# What would you do?



## Lyn Chen (Jun 19, 2006)

Potential training scenario. Two handlers with their respective (not green) dogs, doing their own thing. How would you correct/stop your dog from getting distracted by the other dog, or the other ball, or the other handler?


----------



## Bob Scott (Mar 30, 2006)

First off, where is your TD? He should be in control of who's on the field. We only allow more then one team at a time if all are in agreement. That usually means expierienced dogs only.
The issue of control is a training issue. I wouldn't train with that much distraction unless my dog was ready for it.


----------



## Leo Hinojosa (Sep 4, 2007)

In a situation like that, I would go into straight obedience. 
I may use a reward like a tug or whatever to get the dog to refocus on me, but ideally I would use that situation to work on control.

I have worked a non green dog in obedience while another dog is on the training field working on bite work. The 2nd dog is on leash, and the decoy, other handler and I are working together. I may do obedience for bites and if the dog performs well, the decoy (based upon an agreed signal ) comes in for a bite. The other handler removes his dog from the action and works on control.

This type of work must be communicated among the handlers and the decoy long before any dog is on the training field to avoid any mishaps.

I would not lay a track and have bite work going on, with this particular dog but I would do obedience while bite work was occuring.

Leo Hinojosa


----------



## Lyn Chen (Jun 19, 2006)

Bob Scott said:


> First off, where is your TD? He should be in control of who's on the field. We only allow more then one team at a time if all are in agreement.


It's just a hypothetical scenario, Bob. I'm wondering what methods can be used in such a situation.


----------



## Tim Martens (Mar 27, 2006)

i would think a simple re-direct method would work. like leo said, obedience works well. if the dog looks over to the distraction, a low level stim on the e-collar into some focused heeling along with a tug/ball for performing the desired task. if something like this doesn't work, i wouldn't even bother. i'd take my dog off the field and wait until i could be alone. i tried to fight the dog distraction thing for a long time mostly with fruitless results. if it were a sport dog, i wouldn't have even bothered. as it was, in a PSD environment with distractions abound, it was a battle i had to fight. constantly. after that dog i vowed to never fight that fight again and dog aggression/distraction is something i simply would never put up with in a dog again...


----------



## Lyn Chen (Jun 19, 2006)

Yeah, this really isn't something you'd have to deal with in a typical sport scenario. My dog isn't distracted by other dogs but I can easily see him going after someone else's ball, and so on.


----------



## Bob Scott (Mar 30, 2006)

The simple answer is that however you reward (or correct) your dog, it has to have more value/consequence then anyone/anything else on the field. If not, the other distractions will never be over come.


----------



## Julie Ann Alvarez (Aug 4, 2007)

Bob Scott said:


> The simple answer is that however you reward (or correct) your dog, it has to have more value/consequence then anyone/anything else on the field. If not, the other distractions will never be over come.

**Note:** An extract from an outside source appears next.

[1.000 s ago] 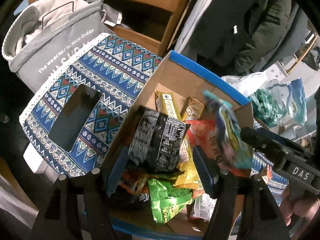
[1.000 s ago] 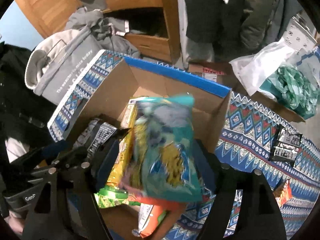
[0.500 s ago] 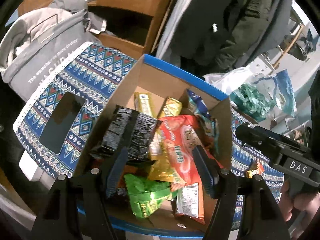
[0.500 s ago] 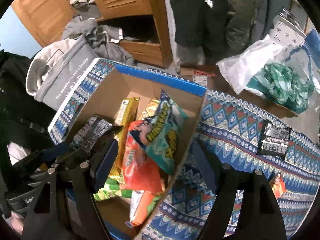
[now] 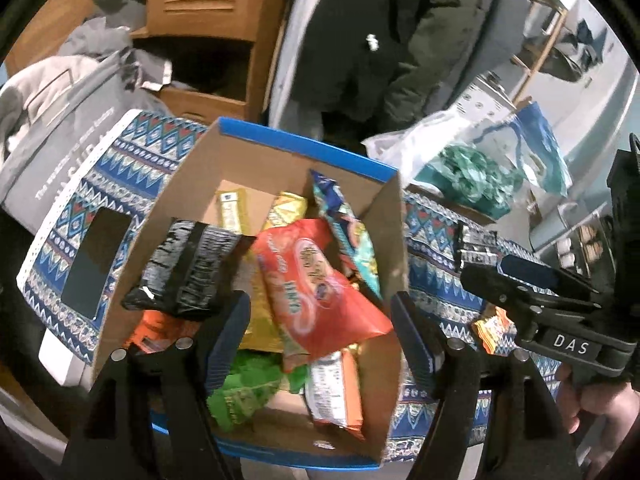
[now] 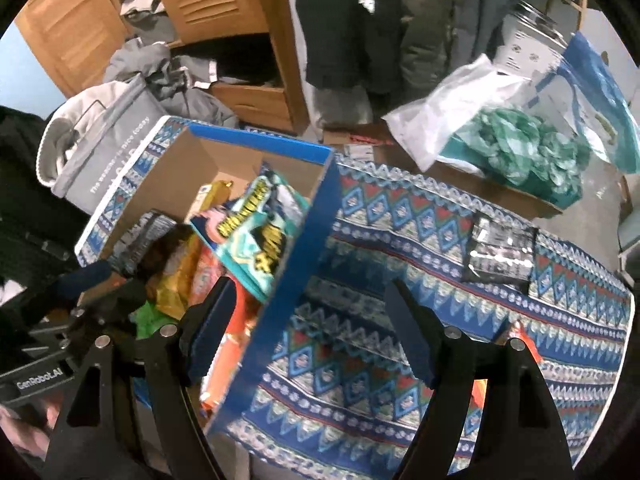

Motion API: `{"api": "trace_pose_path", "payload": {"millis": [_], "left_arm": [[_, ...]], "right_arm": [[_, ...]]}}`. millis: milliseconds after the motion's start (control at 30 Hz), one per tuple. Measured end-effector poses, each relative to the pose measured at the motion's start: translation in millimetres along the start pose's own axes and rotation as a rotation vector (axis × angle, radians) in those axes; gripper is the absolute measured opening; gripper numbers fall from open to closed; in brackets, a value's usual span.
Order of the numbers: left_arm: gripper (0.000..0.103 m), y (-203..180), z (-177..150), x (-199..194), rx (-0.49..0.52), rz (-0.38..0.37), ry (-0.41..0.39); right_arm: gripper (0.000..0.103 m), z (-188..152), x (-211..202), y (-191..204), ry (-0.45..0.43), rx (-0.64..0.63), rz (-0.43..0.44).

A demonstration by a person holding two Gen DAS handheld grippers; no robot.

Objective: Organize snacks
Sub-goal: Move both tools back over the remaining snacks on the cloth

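Observation:
A cardboard box [image 5: 288, 148] with a blue rim stands on the patterned cloth and holds several snack packets. A black packet [image 5: 188, 268] leans on its left wall. A red-orange packet [image 5: 316, 292] lies in the middle, and a teal chip bag [image 6: 256, 236] lies by the right wall. My left gripper [image 5: 320, 340] hovers over the box; its jaws are opening with nothing pressed between them. My right gripper [image 6: 308, 332] hangs open and empty above the box's right wall [image 6: 288, 280]. A black packet [image 6: 500, 252] and an orange packet [image 6: 520, 336] lie on the cloth to the right.
A grey fabric bin [image 6: 100, 148] stands left of the box, with wooden drawers [image 6: 248, 100] behind it. A white plastic bag [image 6: 460, 112] with green contents sits at the back right. A dark phone-like slab [image 5: 96, 256] lies on the cloth at left. A person in dark clothes [image 5: 380, 40] stands beyond the table.
The teal chip bag left my right gripper and dropped into the box. Both grippers drew back and to the right. The left jaws widened.

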State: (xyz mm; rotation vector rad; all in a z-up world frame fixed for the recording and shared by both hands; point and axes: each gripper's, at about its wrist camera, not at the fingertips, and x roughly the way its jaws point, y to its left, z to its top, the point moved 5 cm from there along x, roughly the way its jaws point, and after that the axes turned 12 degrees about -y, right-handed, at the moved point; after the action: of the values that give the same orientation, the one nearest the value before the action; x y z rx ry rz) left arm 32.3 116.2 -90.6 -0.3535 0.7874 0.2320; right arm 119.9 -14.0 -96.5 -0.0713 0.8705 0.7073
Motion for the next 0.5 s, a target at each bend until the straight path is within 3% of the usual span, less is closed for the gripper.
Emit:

Good answer Bob. We always train with at least 1 sometimes up to 3 other teams on the field. We start when the pups are young with just playing while the big dogs are training. They stay focused, as they age we may have to add in correction followed by reward etc.


----------



## Anne Vaini (Mar 15, 2007)

This is a training scenario we use all the time.

Basically start off with a lot of space inbetween the dogs and work on attention-getting exercsies. Gradually decrease the space inbetween the dogs - raising the level of distraction.


----------



## Connie Sutherland (Mar 27, 2006)

Anne Vaini said:


> This is a training scenario we use all the time.
> 
> Basically start off with a lot of space inbetween the dogs and work on attention-getting exercsies. Gradually decrease the space inbetween the dogs - raising the level of distraction.


As Anne says, this is a situation that can be proofed against, and, in fact, is often specifically chosen for distraction-proofing.


----------



## Daniel Cox (Apr 17, 2006)

Lyn Chen said:


> Potential training scenario. Two handlers with their respective (not green) dogs, doing their own thing. How would you correct/stop your dog from getting distracted by the other dog, or the other ball, or the other handler?


I would leave the field if my dog is not ready for the distractions. If you have not done any foundation work with distractions then do not subject your dog to an exercise where the picture is not clear. If this is your time on the field and they are not suppose to be there then I would say something or tell the TD. In order for your dog to deal with these distractions they must have been trained properly. It would be unfair to expect a young dog to deal with this situation. I do use a lot of pressure in my training after the dog has learned the exercise through motivation. For example, in heeling I expect the dog to focus on me. Once the dog has a clear understanding of this then I expect this when I say heel. If they do not watch me then I give a correction with the prong. I play no games about focusing on me. 

I start distraction training by having a friend stand close. I tell my dog heel and expect them to watch me, I do not move when I say heel. heel means watch me. My friend will make movement, noise, talk, or anything to provide a distraction. If my dog looks away then pop with the prong. I always start with a small level of distraction and continue to make it greater. I always make the picture clear to the dog what I want. I also reward with a ball or food. I do not just use compulsion. I continue to praise the dog for proper behavior. With distractions the dog learns quickly that he must do what I say. It takes a touch to do it properly.


----------



## Helan Peters (Oct 9, 2007)

We start playing tug when they are pups with others on the field, and progress from there,


----------



## Jeff Oehlsen (Apr 7, 2006)

Uhhhhhhhhhh, you don't. If it is that big of a problem, you are not ready to be out there yet.


----------



## Jeff Oehlsen (Apr 7, 2006)

SO THERE ! ! ! ! !


----------